Hintergrund des Vorschlags
Der Entwurf basiert auf der Gemeinsamen Fischereipolitik und zielt darauf ab, die nachhaltige Nutzung der Ostsee‑Bestände zu gewährleisten.
Betroffene Fischbestände
Die festgelegten Bestände umfassen Buchtender, zentrale Ostsee‑Dorsch, Riga‑Dorsch, Sprotte, Scholle, Hauptbecken‑Lachs, Finnische‑Lachs, westlichen Ostsee‑Kabeljau, östlichen Ostsee‑Kabeljau sowie westlichen Ostsee‑Dorsch. Für jeden Bestand wurden spezifische Fangquoten definiert.
Erwartete ökologische Auswirkungen
Laut Angaben der Kommission soll die Maßnahme dazu beitragen, die Bestände zu stabilisieren und die Biodiversität im Meeresgebiet zu erhalten.

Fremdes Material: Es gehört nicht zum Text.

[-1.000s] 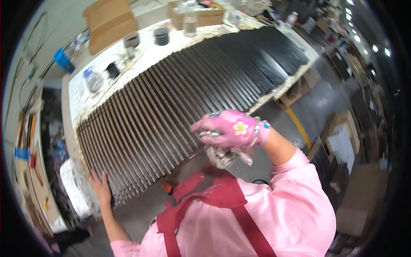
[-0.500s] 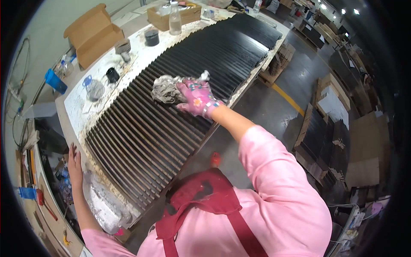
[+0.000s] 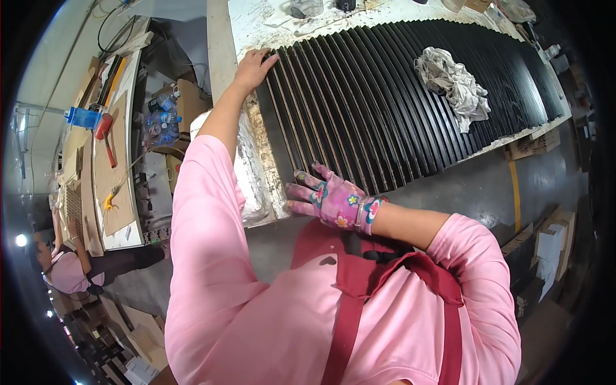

Stellungnahmen von Mitgliedstaaten
Einige Mitgliedstaaten betonten, dass die Quoten realistisch seien und die Fischereiwirtschaft langfristig sichern würden. Andere äußerten Bedenken hinsichtlich möglicher wirtschaftlicher Einbußen.
Weiteres Verfahren
Der Vorschlag wird nun dem Rat und dem Europäischen Parlament zur Abstimmung vorgelegt, bevor er in Kraft treten kann.
Umsetzungszeitraum
Die festgelegten Fangmengen sollen ab dem 1. Januar 2027 gelten, wobei die Überwachung durch die nationalen Behörden erfolgt.
Dieser Bericht basiert auf Informationen von Europäische Kommission, lizenziert unter Creative Commons BY 4.0 (Europäische Union). Enthält Informationen von Organen der Europäischen Union.